> _WORK TO COMPLETE_
Lines holding the string "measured" are the ones to copy; find them all in the data.
Top of SOURCE DATA
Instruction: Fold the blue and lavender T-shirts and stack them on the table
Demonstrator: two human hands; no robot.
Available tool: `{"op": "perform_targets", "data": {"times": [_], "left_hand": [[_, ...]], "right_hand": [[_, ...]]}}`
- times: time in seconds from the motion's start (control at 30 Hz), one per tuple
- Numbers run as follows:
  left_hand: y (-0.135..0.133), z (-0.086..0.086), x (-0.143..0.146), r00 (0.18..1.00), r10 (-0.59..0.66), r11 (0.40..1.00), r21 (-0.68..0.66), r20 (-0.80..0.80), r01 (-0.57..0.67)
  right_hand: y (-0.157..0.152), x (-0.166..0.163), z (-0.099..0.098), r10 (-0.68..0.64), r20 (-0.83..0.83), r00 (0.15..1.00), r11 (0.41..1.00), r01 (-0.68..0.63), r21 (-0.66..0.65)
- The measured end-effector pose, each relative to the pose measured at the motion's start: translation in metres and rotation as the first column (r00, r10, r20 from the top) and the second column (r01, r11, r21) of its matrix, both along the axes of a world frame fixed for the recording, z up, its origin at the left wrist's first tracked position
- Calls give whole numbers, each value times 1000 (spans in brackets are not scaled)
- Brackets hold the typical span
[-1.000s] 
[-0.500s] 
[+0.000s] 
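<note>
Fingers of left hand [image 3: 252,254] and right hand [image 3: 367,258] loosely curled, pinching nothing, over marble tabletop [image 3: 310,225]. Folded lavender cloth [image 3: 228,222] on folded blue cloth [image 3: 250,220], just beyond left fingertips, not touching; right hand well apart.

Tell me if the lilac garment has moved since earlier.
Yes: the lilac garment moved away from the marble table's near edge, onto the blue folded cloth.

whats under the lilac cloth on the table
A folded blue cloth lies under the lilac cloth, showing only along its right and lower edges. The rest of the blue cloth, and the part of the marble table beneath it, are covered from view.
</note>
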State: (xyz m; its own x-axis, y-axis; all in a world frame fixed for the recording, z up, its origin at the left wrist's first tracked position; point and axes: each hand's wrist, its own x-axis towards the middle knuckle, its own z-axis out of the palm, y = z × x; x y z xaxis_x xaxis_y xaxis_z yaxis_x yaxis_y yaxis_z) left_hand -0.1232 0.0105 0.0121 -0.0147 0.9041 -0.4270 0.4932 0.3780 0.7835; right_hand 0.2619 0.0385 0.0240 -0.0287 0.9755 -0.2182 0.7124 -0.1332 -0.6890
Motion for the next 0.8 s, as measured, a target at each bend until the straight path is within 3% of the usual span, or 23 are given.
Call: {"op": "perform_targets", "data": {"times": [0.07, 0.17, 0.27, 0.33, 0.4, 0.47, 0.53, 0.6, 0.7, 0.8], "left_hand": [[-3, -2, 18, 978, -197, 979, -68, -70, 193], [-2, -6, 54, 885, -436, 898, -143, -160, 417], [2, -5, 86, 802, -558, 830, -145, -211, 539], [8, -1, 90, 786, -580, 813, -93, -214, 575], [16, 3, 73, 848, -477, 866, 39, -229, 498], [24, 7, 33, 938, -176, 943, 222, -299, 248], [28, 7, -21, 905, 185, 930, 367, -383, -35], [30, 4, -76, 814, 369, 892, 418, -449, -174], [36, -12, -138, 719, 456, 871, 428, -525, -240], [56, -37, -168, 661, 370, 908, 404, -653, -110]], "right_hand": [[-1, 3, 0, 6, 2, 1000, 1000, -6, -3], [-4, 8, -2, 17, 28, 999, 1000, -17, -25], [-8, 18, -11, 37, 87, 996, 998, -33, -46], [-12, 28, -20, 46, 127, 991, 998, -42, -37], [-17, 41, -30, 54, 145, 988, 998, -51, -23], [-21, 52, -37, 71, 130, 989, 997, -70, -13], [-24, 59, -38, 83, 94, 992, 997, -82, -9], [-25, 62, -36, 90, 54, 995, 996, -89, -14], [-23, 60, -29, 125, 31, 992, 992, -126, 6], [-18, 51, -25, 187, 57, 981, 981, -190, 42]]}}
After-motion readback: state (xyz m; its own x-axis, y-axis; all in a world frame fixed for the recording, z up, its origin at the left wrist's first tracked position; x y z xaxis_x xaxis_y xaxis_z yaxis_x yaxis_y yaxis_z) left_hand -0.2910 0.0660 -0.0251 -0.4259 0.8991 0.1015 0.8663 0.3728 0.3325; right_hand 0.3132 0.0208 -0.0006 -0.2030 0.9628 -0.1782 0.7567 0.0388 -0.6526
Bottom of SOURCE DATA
> _YOUR RESPONSE_
- The measured end-effector pose, each relative to the pose measured at the motion's start: translation in metres and rotation as the first column (r00, r10, r20 from the top) and the second column (r01, r11, r21) of its matrix, both along the axes of a world frame fixed for the recording, z up, its origin at the left wrist's first tracked position
Motion for the next 0.8 s, as measured, a target at each bend until the straight path is within 3% of the usual span, or 23 are given.

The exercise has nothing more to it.